English is destined to be in the next and succeeding
centuries more generally the language of the world
than Latin was in the last or French is in the present
age.
--John Adams (1735—1826)
First VP and second President of the United States.
In a letter to the President of Congress [5 September 1780].

The day of the jewelled epigram is passed and,
whether one likes it or not, one is moving into
the stern puritanical era of the four-letter word.
--Noël Annan (1916—2000)
English historian and writer.
In the House of Lords [1966]; quoted in
George Greenfield _Scribblers for Bread_ [1989].
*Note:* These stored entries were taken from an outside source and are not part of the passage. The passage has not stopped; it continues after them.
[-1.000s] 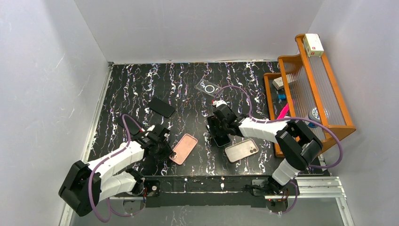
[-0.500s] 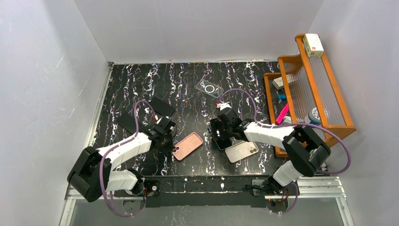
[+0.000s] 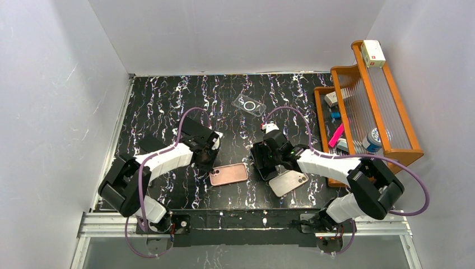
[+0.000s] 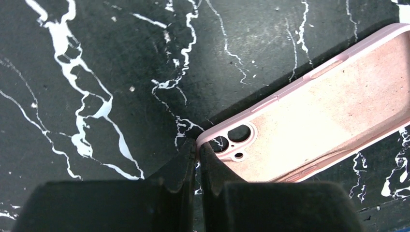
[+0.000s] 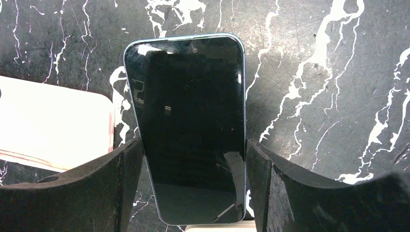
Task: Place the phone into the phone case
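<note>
A pink phone case (image 3: 228,174) lies hollow side up, nearly level, in the near middle of the black marbled table (image 3: 168,101). My left gripper (image 3: 212,163) is shut, with nothing between its fingers. In the left wrist view its tips (image 4: 197,145) press against the case's (image 4: 319,111) camera-hole corner. The phone (image 5: 188,111), screen up with a blue rim, sits between the fingers of my right gripper (image 5: 193,142), which are shut on its long sides. From above, that gripper (image 3: 262,165) covers most of the phone (image 3: 264,171), just right of the case.
A pale beige phone-shaped slab (image 3: 288,182) with camera lenses lies beside the right gripper; its corner (image 5: 48,128) shows left of the phone. A clear case (image 3: 249,105) lies further back, a black slab (image 3: 196,128) by the left arm, and a wooden rack (image 3: 369,106) stands at right.
My left gripper has closed and swung up and to the right, pushing the pink case; the case turned to nearly level and slid right. The right gripper with the phone shifted slightly right.
</note>
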### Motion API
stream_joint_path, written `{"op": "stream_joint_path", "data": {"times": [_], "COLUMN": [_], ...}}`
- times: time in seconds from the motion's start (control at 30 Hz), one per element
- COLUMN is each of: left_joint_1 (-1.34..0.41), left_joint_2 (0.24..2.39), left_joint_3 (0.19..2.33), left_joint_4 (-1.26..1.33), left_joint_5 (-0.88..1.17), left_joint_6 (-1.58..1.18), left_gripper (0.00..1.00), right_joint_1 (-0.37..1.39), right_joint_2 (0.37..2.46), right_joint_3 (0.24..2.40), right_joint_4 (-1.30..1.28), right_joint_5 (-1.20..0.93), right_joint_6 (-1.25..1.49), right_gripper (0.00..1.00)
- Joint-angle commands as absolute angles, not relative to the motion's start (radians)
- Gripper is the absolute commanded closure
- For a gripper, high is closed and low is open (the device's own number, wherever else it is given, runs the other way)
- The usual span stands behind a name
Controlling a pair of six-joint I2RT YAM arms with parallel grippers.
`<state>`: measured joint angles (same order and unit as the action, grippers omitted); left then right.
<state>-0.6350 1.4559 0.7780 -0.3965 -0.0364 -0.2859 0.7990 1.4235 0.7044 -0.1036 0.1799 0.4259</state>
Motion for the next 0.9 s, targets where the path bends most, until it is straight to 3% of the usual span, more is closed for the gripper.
{"op": "stream_joint_path", "data": {"times": [0.0, 0.17, 0.23, 0.33, 0.47, 0.6, 0.7, 0.87], "left_joint_1": [-0.637, -0.636, -0.634, -0.622, -0.536, -0.317, -0.148, -0.095], "left_joint_2": [1.455, 1.44, 1.436, 1.378, 1.265, 1.169, 1.107, 1.084], "left_joint_3": [0.822, 0.835, 0.86, 0.869, 0.866, 0.818, 0.771, 0.755], "left_joint_4": [-0.401, -0.403, -0.441, -0.441, -0.432, -0.407, -0.377, -0.425], "left_joint_5": [0.029, 0.021, -0.073, -0.056, -0.001, 0.25, 0.421, 0.446], "left_joint_6": [-0.18, -0.164, -0.231, -0.299, -0.393, -0.481, -0.539, -0.524], "left_gripper": [1.0, 0.97, 0.86, 0.59, 0.42, 0.31, 0.06, 0.02], "right_joint_1": [0.804, 0.803, 0.804, 0.804, 0.809, 0.821, 0.833, 0.866], "right_joint_2": [1.37, 1.331, 1.317, 1.296, 1.268, 1.248, 1.252, 1.287], "right_joint_3": [0.698, 0.684, 0.675, 0.666, 0.658, 0.662, 0.68, 0.718], "right_joint_4": [-0.057, -0.02, 0.005, 0.038, 0.076, 0.131, 0.17, 0.226], "right_joint_5": [0.175, 0.12, 0.085, 0.059, 0.009, -0.065, -0.124, -0.202], "right_joint_6": [0.417, 0.382, 0.365, 0.347, 0.306, 0.247, 0.182, 0.039], "right_gripper": [0.41, 0.42, 0.43, 0.43, 0.43, 0.43, 0.43, 0.43]}}
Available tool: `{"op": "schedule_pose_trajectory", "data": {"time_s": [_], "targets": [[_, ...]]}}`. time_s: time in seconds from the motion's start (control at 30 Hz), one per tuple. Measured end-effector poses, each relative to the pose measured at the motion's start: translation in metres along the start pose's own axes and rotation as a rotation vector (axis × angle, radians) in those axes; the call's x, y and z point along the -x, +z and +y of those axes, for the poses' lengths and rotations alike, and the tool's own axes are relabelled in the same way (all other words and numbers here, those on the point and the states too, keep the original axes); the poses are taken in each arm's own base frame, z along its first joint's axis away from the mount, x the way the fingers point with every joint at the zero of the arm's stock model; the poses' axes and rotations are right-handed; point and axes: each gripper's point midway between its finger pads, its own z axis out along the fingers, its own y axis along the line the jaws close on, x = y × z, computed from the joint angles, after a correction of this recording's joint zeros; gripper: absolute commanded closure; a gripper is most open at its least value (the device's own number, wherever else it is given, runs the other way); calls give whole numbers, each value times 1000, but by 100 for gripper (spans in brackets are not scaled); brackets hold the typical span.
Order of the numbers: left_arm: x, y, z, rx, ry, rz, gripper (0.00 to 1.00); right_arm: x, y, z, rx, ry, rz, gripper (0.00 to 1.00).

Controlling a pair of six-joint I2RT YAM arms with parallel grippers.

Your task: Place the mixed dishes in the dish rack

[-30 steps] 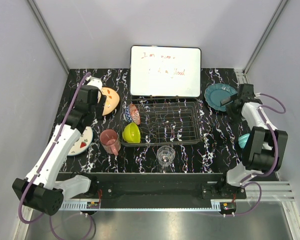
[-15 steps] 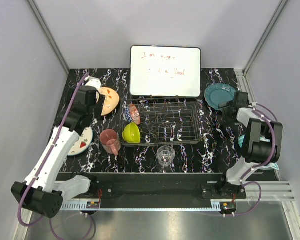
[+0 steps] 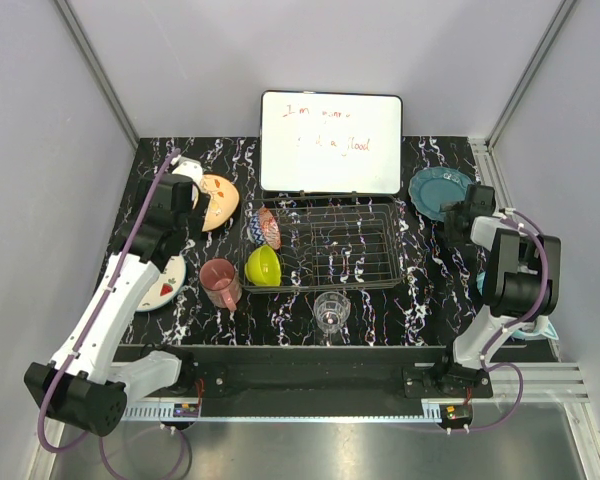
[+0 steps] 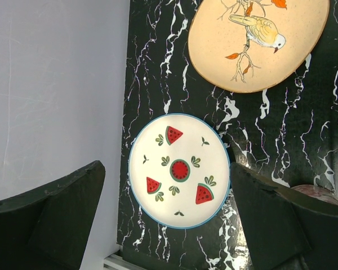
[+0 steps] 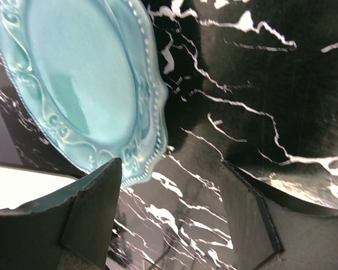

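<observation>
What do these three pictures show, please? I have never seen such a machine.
These are two white robot arms bolted at the near edge of a black marbled table. The wide picture comes from a fixed camera above; the other two come from a camera on each wrist, so the dark shapes there are its fingers. A wire dish rack stands in the middle, with a lime-green bowl and a red patterned bowl at its left end. Outside it are a pink mug, a clear glass, a peach plate, a white plate and a teal plate. The left end effector hangs open over the white plate; the right end effector is open beside the teal plate. Nothing is held.
</observation>
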Motion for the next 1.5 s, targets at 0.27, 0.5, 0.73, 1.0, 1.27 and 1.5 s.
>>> {"op": "schedule_pose_trajectory", "data": {"time_s": [0.27,0.5,0.73,1.0,1.27,1.5], "targets": [[0,1,0,0,9,-1,1,7,11,11,46,29,-37,30],[-2,4,1,4,13,4,1,10,21,15,55,39,-53,53],[-3,4,1,4,12,5,1,10,25,9,63,52,-61,81],[-3,0,3,-1,11,-8,1,13,15,23,161,74,-67,100],[-3,-1,2,-12,8,-14,1,25,-41,38,225,-125,-110,100],[-3,-1,1,-17,8,-15,1,31,-76,35,179,-351,-127,100]]}}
One picture is worth ten thousand words.
--Frederick R. Barnard
In "Printers Ink" [10 March 1927].

Slang, n. The grunt of the human hog (Pignoramus
intolerabilis) with an audible memory.
--Ambrose Bierce (1842—1914)
American newspaperman, wit, and satirist.
_The Cynic's Word Book_ [1906]
{Retitled in 1911 as _The Devil's Dictionary_}.
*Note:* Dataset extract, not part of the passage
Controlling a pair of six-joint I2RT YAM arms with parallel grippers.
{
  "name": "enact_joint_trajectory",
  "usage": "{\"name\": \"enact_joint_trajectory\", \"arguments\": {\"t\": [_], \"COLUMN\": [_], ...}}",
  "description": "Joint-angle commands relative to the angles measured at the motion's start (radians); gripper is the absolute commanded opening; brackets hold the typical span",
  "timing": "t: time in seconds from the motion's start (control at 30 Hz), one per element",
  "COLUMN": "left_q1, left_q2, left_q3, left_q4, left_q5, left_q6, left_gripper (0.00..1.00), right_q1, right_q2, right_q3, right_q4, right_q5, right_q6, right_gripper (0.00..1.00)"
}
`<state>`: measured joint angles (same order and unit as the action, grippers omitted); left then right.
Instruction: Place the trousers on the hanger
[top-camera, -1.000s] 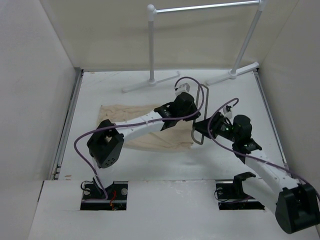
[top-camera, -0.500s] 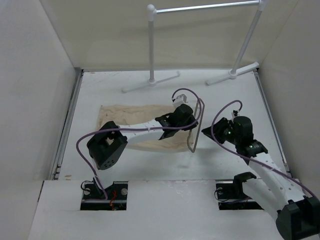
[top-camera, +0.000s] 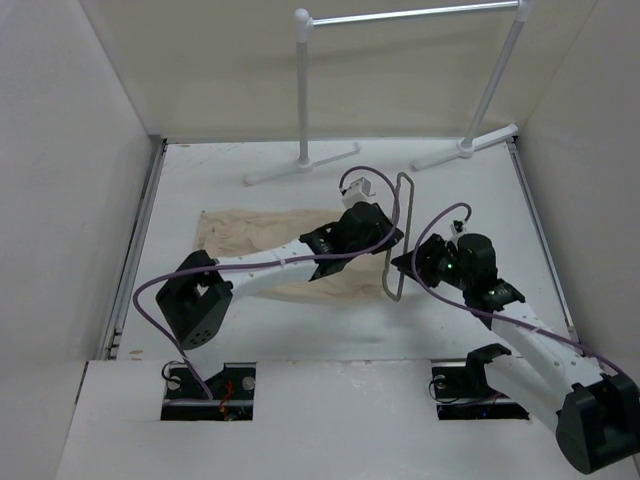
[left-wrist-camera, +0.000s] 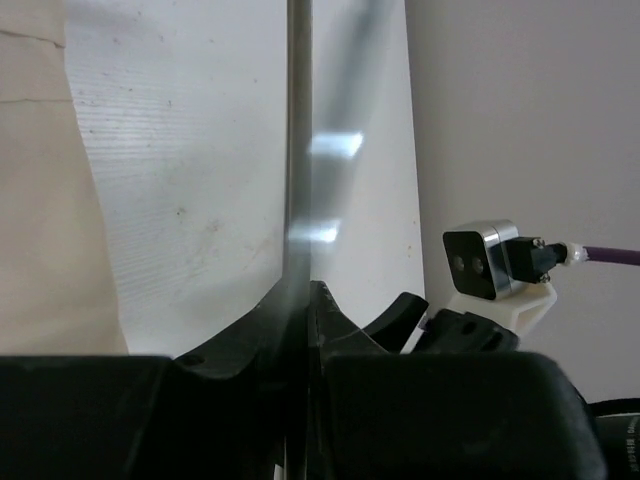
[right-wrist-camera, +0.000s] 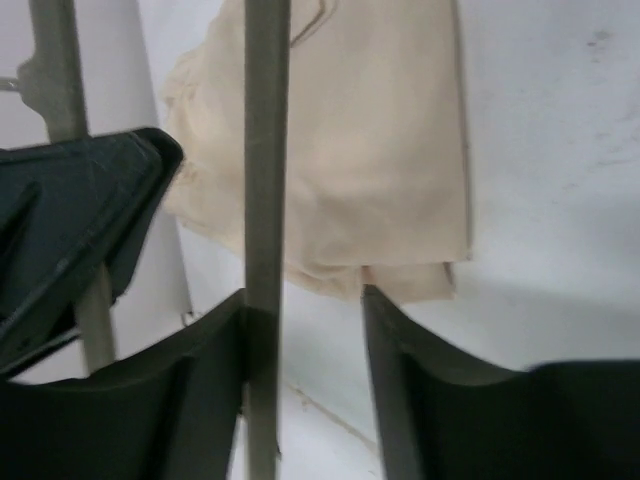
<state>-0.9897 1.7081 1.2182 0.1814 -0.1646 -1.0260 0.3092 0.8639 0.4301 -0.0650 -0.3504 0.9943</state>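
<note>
The beige trousers (top-camera: 250, 232) lie flat on the table at centre left, partly under my left arm. They also show in the right wrist view (right-wrist-camera: 380, 140) and at the left edge of the left wrist view (left-wrist-camera: 40, 200). The grey wire hanger (top-camera: 404, 210) stands off the table just right of them. My left gripper (top-camera: 384, 238) is shut on one of its wires (left-wrist-camera: 298, 150), pinched between the fingers (left-wrist-camera: 305, 295). My right gripper (top-camera: 406, 266) is open around the hanger's lower part; the wire (right-wrist-camera: 266, 150) rests against its left finger (right-wrist-camera: 215, 340), with a gap to the other finger.
A white tubular clothes rack (top-camera: 303, 90) stands at the back, its feet on the far table. White walls close in the left and right sides. The right wrist camera block (left-wrist-camera: 490, 262) is close beside my left gripper.
My left gripper swung the hanger up and away, so it now stretches toward the rack. My right gripper moved left and now straddles the wire.
</note>
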Motion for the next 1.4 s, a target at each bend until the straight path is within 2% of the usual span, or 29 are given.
{"name": "enact_joint_trajectory", "arguments": {"t": [0.0, 0.1, 0.17, 0.3, 0.4, 0.5, 0.63, 0.83, 1.07, 1.2, 1.37], "left_q1": [-0.014, -0.017, -0.017, -0.017, -0.019, -0.026, -0.051, -0.086, -0.089, -0.097, -0.132], "left_q2": [-0.064, -0.071, -0.074, -0.093, -0.125, -0.165, -0.182, -0.174, -0.160, -0.148, -0.143], "left_q3": [-0.014, -0.029, -0.031, -0.031, -0.049, -0.069, -0.065, -0.045, -0.045, -0.057, -0.065], "left_q4": [0.059, 0.047, 0.032, -0.052, -0.101, -0.154, -0.264, -0.349, -0.353, -0.329, -0.304], "left_q5": [0.019, 0.014, 0.020, 0.027, 0.017, 0.002, -0.007, -0.024, -0.004, 0.030, 0.014], "left_q6": [-0.043, -0.043, -0.042, -0.019, -0.002, 0.014, 0.020, 0.038, 0.044, 0.043, 0.032], "left_gripper": [0.01, 0.04, 0.09, 0.39, 0.49, 0.50, 0.47, 0.32, 0.23, 0.08, 0.00], "right_q1": [0.006, -0.003, -0.014, -0.025, -0.020, -0.020, -0.020, -0.015, -0.015, -0.015, -0.032], "right_q2": [0.033, 0.047, 0.044, 0.035, 0.035, 0.053, 0.095, 0.129, 0.155, 0.168, 0.178], "right_q3": [-0.005, -0.007, -0.002, 0.025, 0.045, 0.065, 0.087, 0.099, 0.096, 0.091, 0.075], "right_q4": [0.189, 0.229, 0.240, 0.205, 0.168, 0.149, 0.156, 0.163, 0.166, 0.163, 0.145], "right_q5": [-0.065, -0.068, -0.061, -0.026, 0.028, 0.073, 0.090, 0.096, 0.080, 0.079, 0.033], "right_q6": [0.023, 0.029, 0.032, 0.021, -0.011, -0.036, -0.054, -0.071, -0.082, -0.076, -0.045], "right_gripper": [0.42, 0.22, 0.15, 0.09, 0.08, 0.07, 0.08, 0.08, 0.08, 0.10, 0.16]}}
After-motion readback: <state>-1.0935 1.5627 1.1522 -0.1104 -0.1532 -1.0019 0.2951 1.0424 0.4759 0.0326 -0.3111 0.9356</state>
It is curious that some learned dunces, because they can
write nonsense in languages that are dead, should despise
those that talk sense in language that are living; to acquire
a few tongues, says a French writer, is the task of a few
years, but to be eloquent in one, is the labor of a life.
--C.C. Colton (1780—1832)
English clergyman and writer.
_Lacon: or, Many Things in Few Words_, CCXIII [1825 ed.]
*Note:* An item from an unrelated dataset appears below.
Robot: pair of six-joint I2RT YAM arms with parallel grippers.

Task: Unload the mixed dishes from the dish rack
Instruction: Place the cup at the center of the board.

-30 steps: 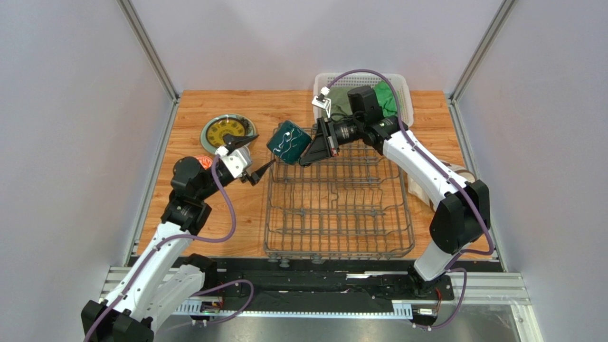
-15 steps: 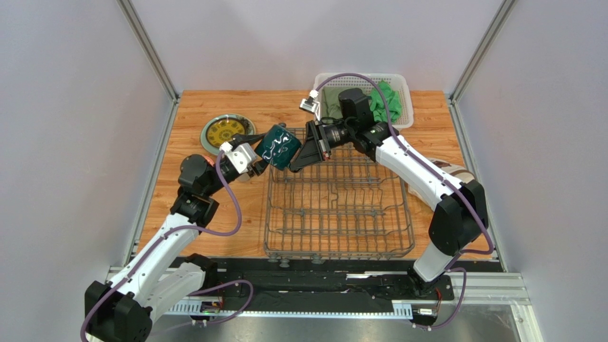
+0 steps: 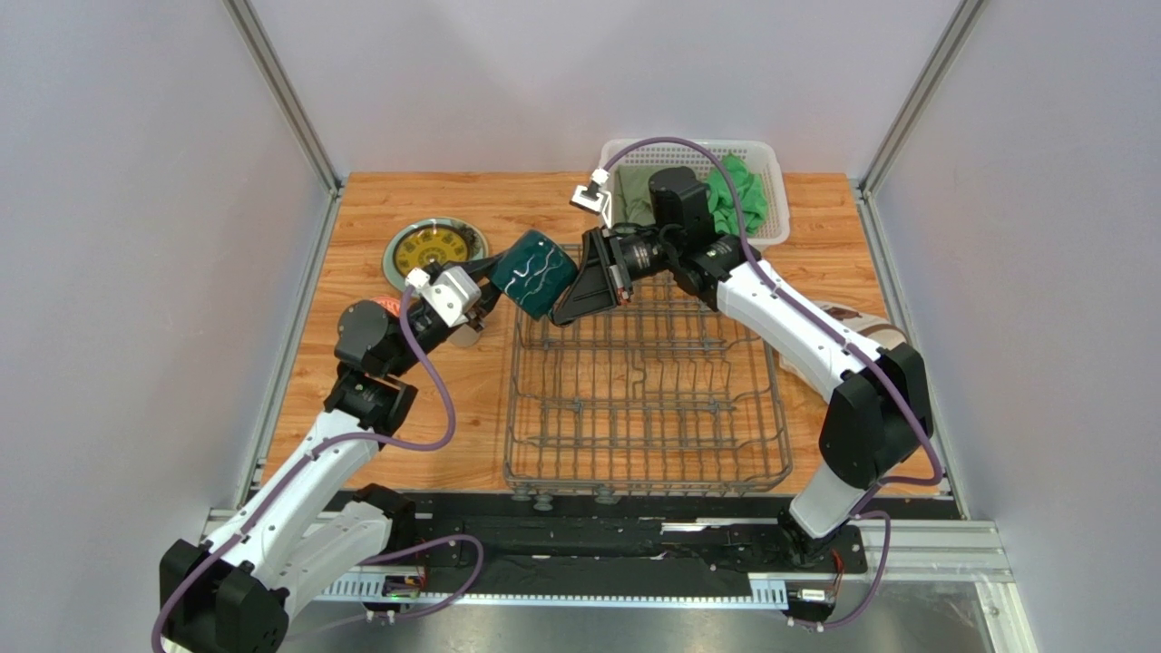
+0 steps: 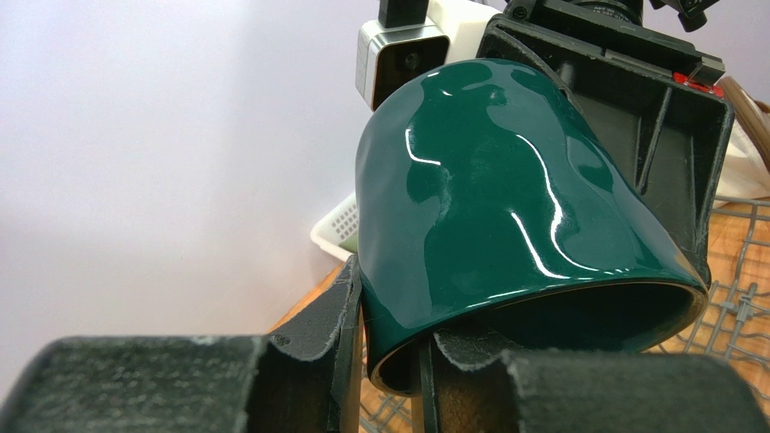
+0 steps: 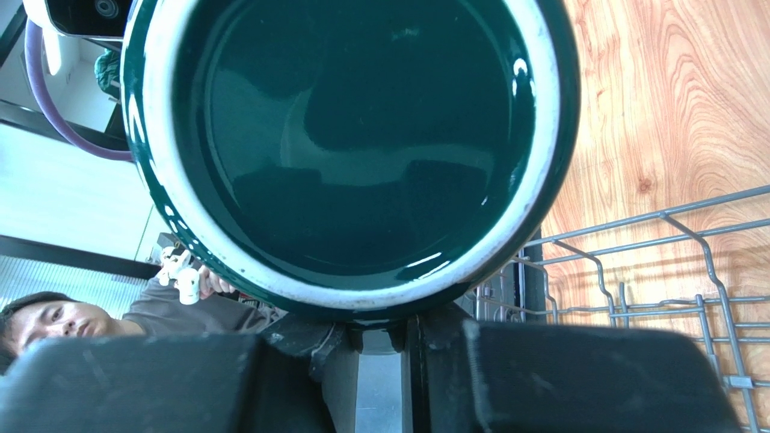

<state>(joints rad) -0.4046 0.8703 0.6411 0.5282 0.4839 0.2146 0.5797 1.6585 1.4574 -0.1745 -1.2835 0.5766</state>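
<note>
The dark teal mug (image 3: 534, 274) hangs on its side above the far left corner of the grey wire dish rack (image 3: 736, 408), held from both sides. My left gripper (image 3: 488, 293) is shut on its rim: in the left wrist view one pad presses the outer wall of the mug (image 4: 506, 207) and the other sits inside the mouth, with the left gripper (image 4: 389, 334) pinching that wall. My right gripper (image 3: 568, 299) is at the mug's base end. The right wrist view shows the mug's underside (image 5: 352, 135) and the right gripper (image 5: 402, 338) shut on a teal part below it.
A yellow-and-green plate (image 3: 434, 250) lies on the wooden table left of the rack. A red-and-white bowl (image 3: 391, 310) peeks out behind my left arm. The white mesh basket (image 3: 763, 157) with green cloths (image 3: 743, 191) stands at the back right. Pale dishes (image 3: 865, 329) sit behind my right arm.
The right gripper carried the mug a little left. The left gripper reached up to the mug's mouth and closed from wide open onto its rim.
</note>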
The world's most difficult word to translate has
been identified as "ilunga" from the Tshiluba
language spoken in south-east Congo. "Ilunga"
means a person who is ready to forgive any
abuse for the first time, to tolerate it a second
time, but never a third time.
--Oliver Conway, BBC News [22 June 2004]

The Spanish also left behind, in their branding
signs and the embossing of saddles, a whole
heraldry of ranching, and in conjunction with
this they established the rodeo. The purpose
of the rodeo was to round up, once a year, all
the cattle that had run free or multiplied on
the open range; to distinguish one man's herd
from another, the yearling calves were branded
with the owner's initials or some chosen emblems
registered with the governor of each province.
While the word "cowboy" is a direct translation
of vaquero, much of the language of ranching,
and the Spanish words for the kind of country
it was done in, have passed over to the
present-day practitioners and, indeed, to most
children brought up in the Southwest: corral,
mesa, arroyo, patio, adobe, mustang, sombrero,
desperado, poncho, alfalfa, bronce. By small
changes or abbreviation, other Spanish words
were naturalized in English: "stampede" for
estampida, "lariat" for (la) reata, "lasso" for lazo,
"chaps" for chaperajos, which protected the wearer
against the desert scrub called "chaparral" (chaparro).
The word "cinch," until fairly recently a common
slang word for something quickly or easily done,
derives from the Spanish word for the saddle girth,
cincha. When it was securely fastened, it was said
to be ''cinched."
--Alistair Cooke [Alfred Cooke] (1908—2004)
British-born American broadcater and journalist.
_America_ [1973]

Language is the apparel in which your thoughts
parade before the public. Never clothe them in
vulgar or shoddy attire.
--George Crane
Quoted in Lloyd Cory _Quote Unquote_ [1977].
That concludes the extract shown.